Coronavirus, esperto: molecola antinfiammazione può rafforzare difese

Cro-Mpd

Roma, 12 mar. (askanews) - "In caso di infezione il corpo attiva un processo infiammatorio difensivo ma che in alcune condizioni, se persiste, può diventare patologico debilitando il sistema immunitario. E' questo che accade con il contagio da coronavirus, di fronte al quale l'organismo presenta un deficit immunitario. Per questo è importante controllare il meccanismo infiammatorio. Una possibilità potrebbe arrivare dalla palmitoiletanolamide ultra-micronizzata (PEA-um): se questa molecola funziona sull'infiammazione periferica e sulla neuroimmunoinfiammazione si potrebbe immaginare un suo ruolo anche in caso di infiammazione polmonare, per aiutare il sistema immunitario a rafforzarsi per combattere il virus". E' quanto afferma Sabatino Maione, professore ordinario di Farmacologia della Facoltà di Medicina dell'Università Vanvitelli di Napoli.
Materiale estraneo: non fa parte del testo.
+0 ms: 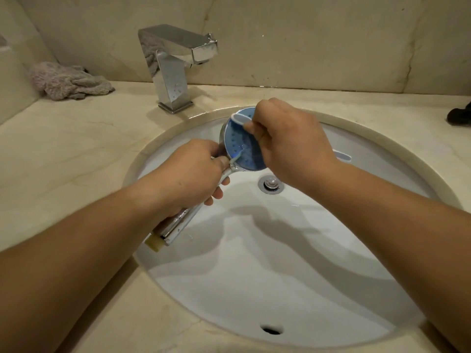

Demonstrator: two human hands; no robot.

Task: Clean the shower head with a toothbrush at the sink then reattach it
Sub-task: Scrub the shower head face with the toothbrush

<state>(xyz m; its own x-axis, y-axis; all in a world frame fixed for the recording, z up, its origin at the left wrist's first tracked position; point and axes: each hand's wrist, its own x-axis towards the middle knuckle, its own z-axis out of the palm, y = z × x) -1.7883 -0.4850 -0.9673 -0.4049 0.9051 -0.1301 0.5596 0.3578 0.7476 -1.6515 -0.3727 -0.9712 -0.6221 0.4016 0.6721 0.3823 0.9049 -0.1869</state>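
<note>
A chrome shower head (242, 146) with a round blue face is held over the white sink (254, 263). My left hand (193, 171) is shut on its chrome handle, whose threaded end sticks out below my wrist. My right hand (288, 143) is shut on a white toothbrush (239, 119). The brush's handle end pokes out at the top of the blue face. Pale bristles touch the lower left of the face near my left thumb. Most of the brush is hidden under my right fingers.
A square chrome faucet (175, 62) stands behind the basin on the beige marble counter (76, 154). A crumpled grey cloth (68, 81) lies at the back left. The drain plug (270, 184) sits under my right wrist. A dark object (460, 115) is at the right edge.
</note>
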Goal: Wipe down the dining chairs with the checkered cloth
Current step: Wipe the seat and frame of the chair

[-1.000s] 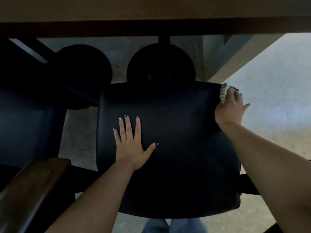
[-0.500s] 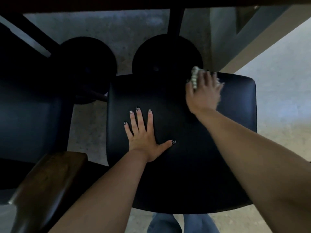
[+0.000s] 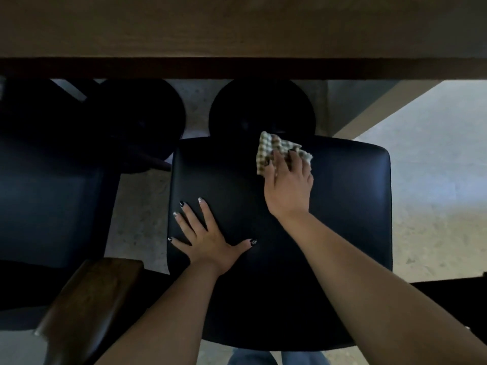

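The right hand (image 3: 288, 185) is gripping the crumpled green-and-white checkered cloth (image 3: 274, 151) against the far part of the black padded chair seat (image 3: 342, 206), while the left hand (image 3: 210, 241) is lying flat, fingers spread, on the seat's left side.

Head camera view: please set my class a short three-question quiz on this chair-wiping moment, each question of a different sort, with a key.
1. True or false: the left hand lies flat, fingers spread, on the black chair seat.
2. Multiple choice: the checkered cloth is at the seat's A) far edge, near the dining table; B) near edge; C) left edge.
3. Fill in: the right hand presses the ____ against the seat.

Key: 1 true; 2 A; 3 checkered cloth.
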Demonstrator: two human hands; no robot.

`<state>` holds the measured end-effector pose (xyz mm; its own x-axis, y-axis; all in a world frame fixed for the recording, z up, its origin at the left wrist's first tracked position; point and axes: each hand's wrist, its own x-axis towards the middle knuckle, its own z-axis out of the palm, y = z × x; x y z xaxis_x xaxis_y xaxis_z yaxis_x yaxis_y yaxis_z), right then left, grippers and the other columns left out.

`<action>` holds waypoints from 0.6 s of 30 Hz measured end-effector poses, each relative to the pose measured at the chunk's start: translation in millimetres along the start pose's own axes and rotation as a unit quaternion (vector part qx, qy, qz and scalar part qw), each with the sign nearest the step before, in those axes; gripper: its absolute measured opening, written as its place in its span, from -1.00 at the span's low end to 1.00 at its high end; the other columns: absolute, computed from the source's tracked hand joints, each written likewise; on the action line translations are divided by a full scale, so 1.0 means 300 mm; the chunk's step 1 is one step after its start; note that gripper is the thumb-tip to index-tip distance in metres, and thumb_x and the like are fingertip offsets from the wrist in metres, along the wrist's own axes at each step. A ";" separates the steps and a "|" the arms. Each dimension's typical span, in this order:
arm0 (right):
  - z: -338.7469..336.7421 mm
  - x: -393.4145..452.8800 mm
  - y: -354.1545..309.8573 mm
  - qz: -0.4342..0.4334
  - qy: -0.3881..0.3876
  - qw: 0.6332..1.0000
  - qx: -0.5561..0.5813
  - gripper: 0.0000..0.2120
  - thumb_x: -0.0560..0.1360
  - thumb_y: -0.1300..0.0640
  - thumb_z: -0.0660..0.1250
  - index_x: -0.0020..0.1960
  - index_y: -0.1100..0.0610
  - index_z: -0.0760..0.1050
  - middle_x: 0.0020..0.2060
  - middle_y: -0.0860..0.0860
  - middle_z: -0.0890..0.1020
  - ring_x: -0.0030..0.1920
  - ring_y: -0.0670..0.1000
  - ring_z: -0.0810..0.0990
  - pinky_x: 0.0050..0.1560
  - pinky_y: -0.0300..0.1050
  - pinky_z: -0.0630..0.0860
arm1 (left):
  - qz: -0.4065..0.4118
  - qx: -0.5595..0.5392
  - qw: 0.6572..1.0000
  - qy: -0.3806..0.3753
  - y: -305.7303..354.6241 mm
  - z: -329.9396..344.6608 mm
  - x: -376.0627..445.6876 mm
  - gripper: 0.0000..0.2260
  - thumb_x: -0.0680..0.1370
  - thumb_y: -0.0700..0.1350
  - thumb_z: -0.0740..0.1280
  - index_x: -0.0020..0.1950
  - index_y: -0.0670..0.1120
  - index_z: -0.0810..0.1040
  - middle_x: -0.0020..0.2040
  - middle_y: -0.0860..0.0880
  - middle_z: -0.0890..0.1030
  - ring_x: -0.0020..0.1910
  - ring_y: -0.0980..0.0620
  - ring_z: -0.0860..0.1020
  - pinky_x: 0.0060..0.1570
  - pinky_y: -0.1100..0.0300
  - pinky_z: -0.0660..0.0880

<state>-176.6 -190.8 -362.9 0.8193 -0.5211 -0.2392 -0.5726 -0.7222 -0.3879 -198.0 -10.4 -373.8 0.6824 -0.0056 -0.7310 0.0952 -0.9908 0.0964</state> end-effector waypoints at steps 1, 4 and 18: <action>0.018 -0.002 -0.002 0.006 -0.007 1.000 -0.013 -0.51 0.61 -0.04 0.04 0.53 0.02 0.16 0.51 0.15 0.13 0.52 0.18 -0.01 0.49 0.16 -0.05 | -0.003 -0.002 1.000 -0.005 0.006 0.001 0.006 0.35 0.09 0.64 0.24 0.31 0.07 -0.74 0.29 -0.08 -0.75 0.25 -0.12 -0.73 0.37 -0.44 -0.24; 0.064 0.006 -0.030 0.002 -0.002 1.000 0.006 -0.48 0.60 0.12 0.10 0.54 0.04 0.10 0.53 0.14 0.07 0.53 0.19 -0.10 0.50 0.17 -0.16 | -0.008 -0.010 1.000 -0.013 0.014 0.003 0.015 0.36 0.07 0.63 0.25 0.31 0.07 -0.73 0.29 -0.09 -0.75 0.25 -0.11 -0.74 0.35 -0.44 -0.27; 0.136 0.150 -0.349 -0.236 -0.097 0.965 -0.066 -0.63 0.55 -0.05 0.19 0.32 0.04 0.40 0.37 0.03 0.35 0.39 0.21 0.24 0.41 0.24 0.10 | -0.002 -0.034 0.999 -0.036 0.011 -0.006 0.014 0.34 0.13 0.58 0.32 0.30 0.11 -0.73 0.27 -0.04 -0.76 0.24 -0.10 -0.73 0.33 -0.43 -0.32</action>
<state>-78.6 -120.1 -369.4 0.9723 -0.0346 -0.2310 -0.1230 -0.9166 -0.3804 -193.6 -13.4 -375.2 0.6280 -0.0142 -0.7781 0.1484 -0.9793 0.1377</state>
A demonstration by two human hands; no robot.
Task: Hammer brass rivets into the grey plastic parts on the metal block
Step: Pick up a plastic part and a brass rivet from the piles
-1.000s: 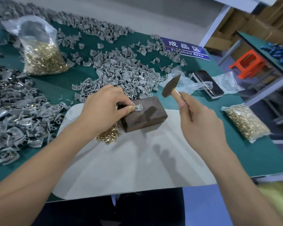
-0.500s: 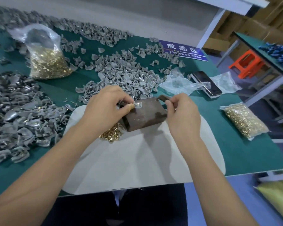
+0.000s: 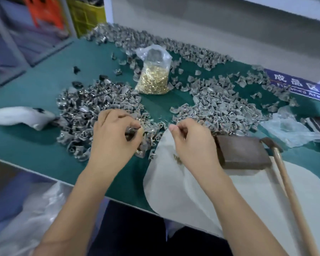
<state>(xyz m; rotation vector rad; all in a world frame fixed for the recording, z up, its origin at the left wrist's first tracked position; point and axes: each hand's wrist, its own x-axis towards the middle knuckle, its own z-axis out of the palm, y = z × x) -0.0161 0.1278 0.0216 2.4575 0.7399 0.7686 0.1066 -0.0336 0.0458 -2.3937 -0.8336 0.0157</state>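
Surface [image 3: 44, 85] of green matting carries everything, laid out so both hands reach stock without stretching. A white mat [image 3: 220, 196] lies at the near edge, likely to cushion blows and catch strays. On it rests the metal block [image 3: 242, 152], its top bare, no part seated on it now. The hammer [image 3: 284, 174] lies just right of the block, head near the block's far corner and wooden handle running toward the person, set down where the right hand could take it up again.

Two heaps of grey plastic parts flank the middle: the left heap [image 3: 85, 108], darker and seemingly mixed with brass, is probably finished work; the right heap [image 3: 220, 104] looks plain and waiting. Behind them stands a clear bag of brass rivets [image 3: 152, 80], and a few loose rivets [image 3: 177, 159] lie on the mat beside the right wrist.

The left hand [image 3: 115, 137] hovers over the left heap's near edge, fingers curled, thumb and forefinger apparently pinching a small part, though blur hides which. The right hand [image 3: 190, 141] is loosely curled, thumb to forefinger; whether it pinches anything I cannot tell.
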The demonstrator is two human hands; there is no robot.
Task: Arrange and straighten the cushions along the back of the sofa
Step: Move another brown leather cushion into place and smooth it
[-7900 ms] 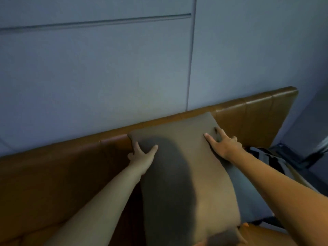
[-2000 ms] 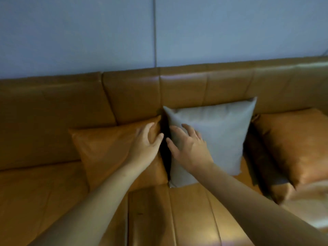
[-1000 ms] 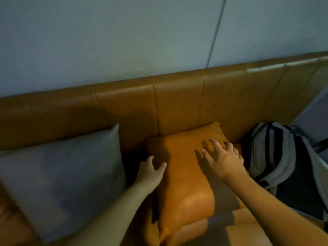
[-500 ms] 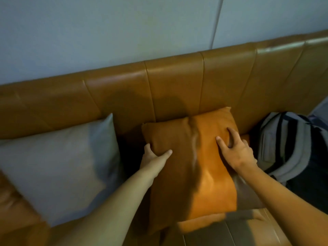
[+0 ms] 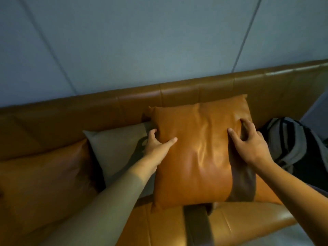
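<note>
An orange leather cushion (image 5: pixel 197 153) leans upright against the tan leather sofa back (image 5: pixel 179 93). My left hand (image 5: pixel 158 144) grips its left edge, thumb on the front and fingers curled behind. On the cushion's right side my right hand (image 5: pixel 248 141) presses, fingers bent over the edge. To the left a grey fabric cushion (image 5: pixel 117 150) is partly tucked behind the orange one, and a second orange leather cushion (image 5: pixel 42 176) sits further left.
A striped grey and black backpack (image 5: pixel 292 146) lies on the seat to the right of the held cushion. The sofa seat (image 5: pixel 170 226) runs along the bottom. A pale blue panelled wall (image 5: pixel 142 41) rises behind the sofa back.
The orange cushion has been pulled up higher against the sofa back and stands straighter. Both hands stay on its sides. The view has tilted, showing a further cushion at left.
</note>
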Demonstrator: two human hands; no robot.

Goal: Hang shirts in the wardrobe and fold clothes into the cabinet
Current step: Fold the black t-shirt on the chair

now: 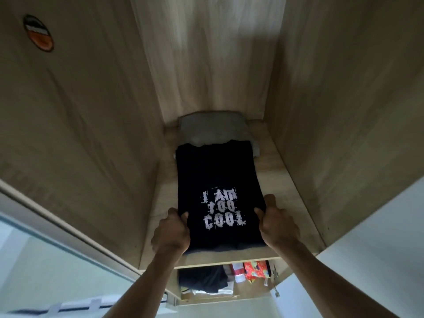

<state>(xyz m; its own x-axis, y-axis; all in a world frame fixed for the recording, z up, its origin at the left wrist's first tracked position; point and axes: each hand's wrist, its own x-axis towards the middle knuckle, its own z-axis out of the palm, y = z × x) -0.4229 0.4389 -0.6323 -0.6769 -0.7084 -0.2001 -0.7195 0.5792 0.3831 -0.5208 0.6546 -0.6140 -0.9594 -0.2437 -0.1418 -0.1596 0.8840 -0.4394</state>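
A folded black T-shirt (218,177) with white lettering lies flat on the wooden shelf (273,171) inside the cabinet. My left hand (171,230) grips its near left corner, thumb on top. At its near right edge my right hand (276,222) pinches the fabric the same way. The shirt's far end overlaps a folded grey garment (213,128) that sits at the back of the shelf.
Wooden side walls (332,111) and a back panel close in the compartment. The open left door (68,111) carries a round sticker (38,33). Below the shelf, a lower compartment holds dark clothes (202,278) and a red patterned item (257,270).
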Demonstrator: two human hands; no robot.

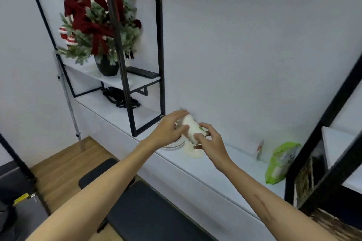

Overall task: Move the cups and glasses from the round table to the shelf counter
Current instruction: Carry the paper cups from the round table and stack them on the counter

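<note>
Both hands meet over the white shelf counter (215,170) and hold a white cup (191,128) with a green mark, tilted on its side. My left hand (168,129) grips its upper end with thumb and fingers. My right hand (207,139) pinches its lower end near the rim. Below the held cup, another white cup (192,151) stands on the counter, partly hidden by my right hand. A clear glass (173,146) sits just left of it, mostly hidden behind my left hand.
A black metal shelf frame (160,45) stands left of the hands, with a potted festive plant (98,25), a remote (142,72) and black cables (121,98). A green packet (279,162) lies further right on the counter. A black bench (145,211) stands below.
</note>
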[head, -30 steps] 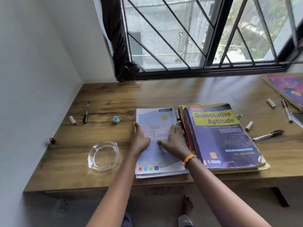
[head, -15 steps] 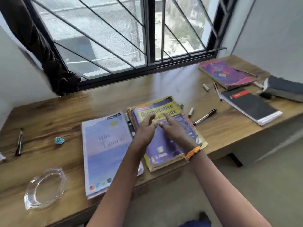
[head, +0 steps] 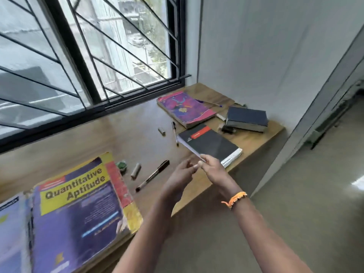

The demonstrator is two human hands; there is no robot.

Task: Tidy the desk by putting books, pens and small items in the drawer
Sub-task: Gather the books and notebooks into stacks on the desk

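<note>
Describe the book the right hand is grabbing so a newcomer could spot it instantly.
Start at the window and follow the wooden desk to its right end. There a black notebook lies flat by the front edge, the right hand pinching its near corner. Only it has an orange-red label and white spiral binding; the pink book and the thick dark book don't.

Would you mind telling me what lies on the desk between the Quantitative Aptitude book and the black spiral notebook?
In the head view, between the Quantitative Aptitude book and the black spiral notebook lie a small green object, a pen cap and a black pen.
</note>
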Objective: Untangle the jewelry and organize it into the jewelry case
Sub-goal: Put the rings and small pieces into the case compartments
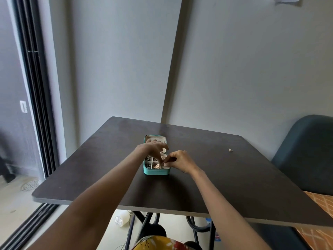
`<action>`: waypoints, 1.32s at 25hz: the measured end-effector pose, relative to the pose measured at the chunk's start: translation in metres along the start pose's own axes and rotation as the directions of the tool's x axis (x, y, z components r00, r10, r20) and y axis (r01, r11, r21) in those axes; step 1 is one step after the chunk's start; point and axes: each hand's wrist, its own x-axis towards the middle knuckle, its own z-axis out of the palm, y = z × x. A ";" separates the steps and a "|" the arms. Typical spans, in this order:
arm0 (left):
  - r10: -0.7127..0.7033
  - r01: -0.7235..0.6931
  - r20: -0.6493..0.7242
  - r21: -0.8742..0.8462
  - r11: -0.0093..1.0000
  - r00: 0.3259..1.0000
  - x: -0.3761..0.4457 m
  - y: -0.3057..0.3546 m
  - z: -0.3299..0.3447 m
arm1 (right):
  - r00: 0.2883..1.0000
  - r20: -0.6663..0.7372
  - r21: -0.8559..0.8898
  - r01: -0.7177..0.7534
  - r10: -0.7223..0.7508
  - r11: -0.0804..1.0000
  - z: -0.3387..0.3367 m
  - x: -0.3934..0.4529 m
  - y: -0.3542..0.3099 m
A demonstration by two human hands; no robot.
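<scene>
A small teal jewelry case (156,171) lies open in the middle of the dark table (225,177), its lid (155,137) laid back toward the wall. Its white compartments hold dark and gold pieces of jewelry (157,166). My left hand (153,149) reaches over the case with fingertips curled down, pinching a small piece above the right compartments. My right hand (180,160) meets it from the right, its thumb and fingers pinching the same small piece. What exactly is pinched is too small to make out.
A tiny loose piece of jewelry (230,150) lies on the table far to the right. A dark blue chair (306,156) stands at the table's right side. Walls close off the back; a sliding door frame (36,98) runs along the left.
</scene>
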 end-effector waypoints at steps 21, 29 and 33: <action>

"Il coronavirus è un agente esterno di cui non abbiamo conoscenza, la nostra memoria immunitaria non ha esperienza pregressa per cui il fenomeno infiammatorio che si scatena diventa presto incontrollabile: l'attivazione del mastocita, cellula del sistema immunitario fortemente rappresentata nella mucosa del tratto respiratorio, scatena una tempesta di citochine, mediatori dell'infiammazione - spiega l'esperto - La conseguenza è una disregolazione del sistema immunitario. L'infiammazione aumenta e mantiene i processi patologici indotti dall'infezione virale soprattutto nel soggetto anziano che ha già un sistema immunitario compromesso. Quindi un intervento mirato alla regolazione del sistema immunitario, direzionando quest'ultimo verso la produzione di cellule immunitarie protettive, potrebbe coadiuvare in parte il trattamento terapeutico non ancora chiaro sia in termini di intervento sul virus che sulle componenti patologiche indotte dall'infezione".